Thread

  1. Re: pg_plan_advice

    Jakub Wartak <jakub.wartak@enterprisedb.com> — 2025-12-18T12:27:27Z

    On Wed, Dec 17, 2025 at 2:44 PM Jakub Wartak
    <jakub.wartak@enterprisedb.com> wrote:
    >
    > On Wed, Dec 17, 2025 at 11:12 AM Jakub Wartak
    > <jakub.wartak@enterprisedb.com> wrote:
    > >
    > > On Mon, Dec 15, 2025 at 9:06 PM Robert Haas <robertmhaas@gmail.com> wrote:
    > > >
    > > > Here's v7.
    > > [..]
    > >[..q20..]
    >
    > OK, now for the q10:
    
    Hi, this is a follow-up just to the q10.
    
    > So to me it looks like in Generated Plan Advice we:
    > - have proper HASH_JOIN(customer nation)
    > - but it somehow forgot to include "HASH_JOIN(orders)" to cover for
    > that Parallel Hash Join on (orders.o_custkey = customer.c_custkey)
    > with input from NL. After adding that manually, it achieves the same
    > input plan properly.
    [..]
    
    Well, it's quite a ride with the Q10 and I partially wrong with above:
    
    0. The reported earlier wrong missing "HASH_JOIN(orders customer)" -
    that part was okay
    1. The Incremental Sort is being used in the original plan, but is
    still IS not reflected in the generated advice.
    2a. I've noticed Memoize/Index Scan was not being respected for "nation"
    2b.
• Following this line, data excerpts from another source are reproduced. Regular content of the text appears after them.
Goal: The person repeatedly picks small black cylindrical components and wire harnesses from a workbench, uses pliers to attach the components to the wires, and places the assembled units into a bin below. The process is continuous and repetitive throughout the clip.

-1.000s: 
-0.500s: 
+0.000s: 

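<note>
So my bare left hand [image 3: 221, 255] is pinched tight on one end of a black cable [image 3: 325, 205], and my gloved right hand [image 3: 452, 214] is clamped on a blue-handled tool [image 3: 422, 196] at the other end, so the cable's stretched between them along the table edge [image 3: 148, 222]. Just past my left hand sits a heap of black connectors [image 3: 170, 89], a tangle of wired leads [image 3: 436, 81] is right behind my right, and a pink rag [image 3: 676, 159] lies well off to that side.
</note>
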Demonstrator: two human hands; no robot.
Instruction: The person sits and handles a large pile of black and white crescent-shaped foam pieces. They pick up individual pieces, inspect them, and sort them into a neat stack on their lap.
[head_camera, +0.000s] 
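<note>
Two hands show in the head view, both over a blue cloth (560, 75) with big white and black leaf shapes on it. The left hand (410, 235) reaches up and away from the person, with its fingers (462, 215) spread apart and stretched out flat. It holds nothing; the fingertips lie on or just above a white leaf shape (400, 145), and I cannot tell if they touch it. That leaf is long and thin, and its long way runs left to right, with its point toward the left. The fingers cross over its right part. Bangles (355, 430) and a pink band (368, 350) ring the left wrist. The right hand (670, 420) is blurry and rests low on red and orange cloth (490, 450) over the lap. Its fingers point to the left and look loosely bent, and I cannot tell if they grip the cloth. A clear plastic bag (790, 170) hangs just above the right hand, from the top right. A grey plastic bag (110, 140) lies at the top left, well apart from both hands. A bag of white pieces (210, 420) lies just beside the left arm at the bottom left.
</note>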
Seq scan for nation was being done for "nation"
    
    So total modification list, I've ended up doing (+ for adding , - for removing):
    
    + HASH_JOIN(orders customer) -- from earlier reply
    + NESTED_LOOP_MEMOIZE(nation)
    + INDEX_SCAN(nation public.pk_nation)
    - HASH_JOIN(customer nation) -- as it was we were having NL() in org plan
    SEQ_SCAN(orders customer nation) ==> SEQ_SCAN(orders customer)
    
    In full the best shape seems to be Q10 with pg_plan_advice.advice =
    'HASH_JOIN(orders customer) JOIN_ORDER(orders lineitem customer
    nation)    NESTED_LOOP_PLAIN(lineitem)    SEQ_SCAN(orders customer)
    INDEX_SCAN(lineitem public.lineitem_l_orderkey_idx_l_returnflag)
    GATHER_MERGE((customer orders lineitem nation))
    NESTED_LOOP_MEMOIZE(nation)';
    
    which yields:
     Sort
       Sort Key: (sum((lineitem.l_extendedprice * ('1'::numeric -
    lineitem.l_discount)))) DESC
       ->  GroupAggregate
             Group Key: customer.c_custkey, nation.n_name
             ->  Gather Merge
                   Workers Planned: 2
                   ->  Sort
                         Sort Key: customer.c_custkey, nation.n_name
                         ->  Nested Loop
                               ->  Parallel Hash Join
                                     Hash Cond: (orders.o_custkey =
    customer.c_custkey)
                                     ->  Nested Loop
                                           ->  Parallel Seq Scan on orders
                                                 Filter: ((o_orderdate >=
    '1993-10-01'::date) AND (o_orderdate < '1994-01-01
    00:00:00'::timestamp without time zone))
                                           ->  Index Scan using
    lineitem_l_orderkey_idx_l_returnflag on lineitem
                                                 Index Cond: (l_orderkey =
    orders.o_orderkey)
                                     ->  Parallel Hash
                                           ->  Parallel Seq Scan on customer
                               ->  Memoize
                                     Cache Key: customer.c_nationkey
                                     Cache Mode: logical
                                     ->  Index Scan using pk_nation on nation
                                           Index Cond: (n_nationkey =
    customer.c_nationkey)
    
    but that Incremental Sort *is* still missing. In original plan we are doing
       Incremental Sort (Sort Key: customer.c_custkey, nation.n_name,
    Presorted Key: customer.c_custkey)
       <-- .... Sort(Sort Key: customer.c_custkey)
    
    However, even with my overrides I haven't found an immediately obvious
    way to force it to use Incremental Sort on a specific field, so it
    just sorts on two at once. Maybe it's something that should be
    expressed through GATHER_MERGE()?, but that's not obvious how and
    where. In terms of raw performance , it seems to be very similiar
    (98ms +/- 8ms even between those two).
    
    -J.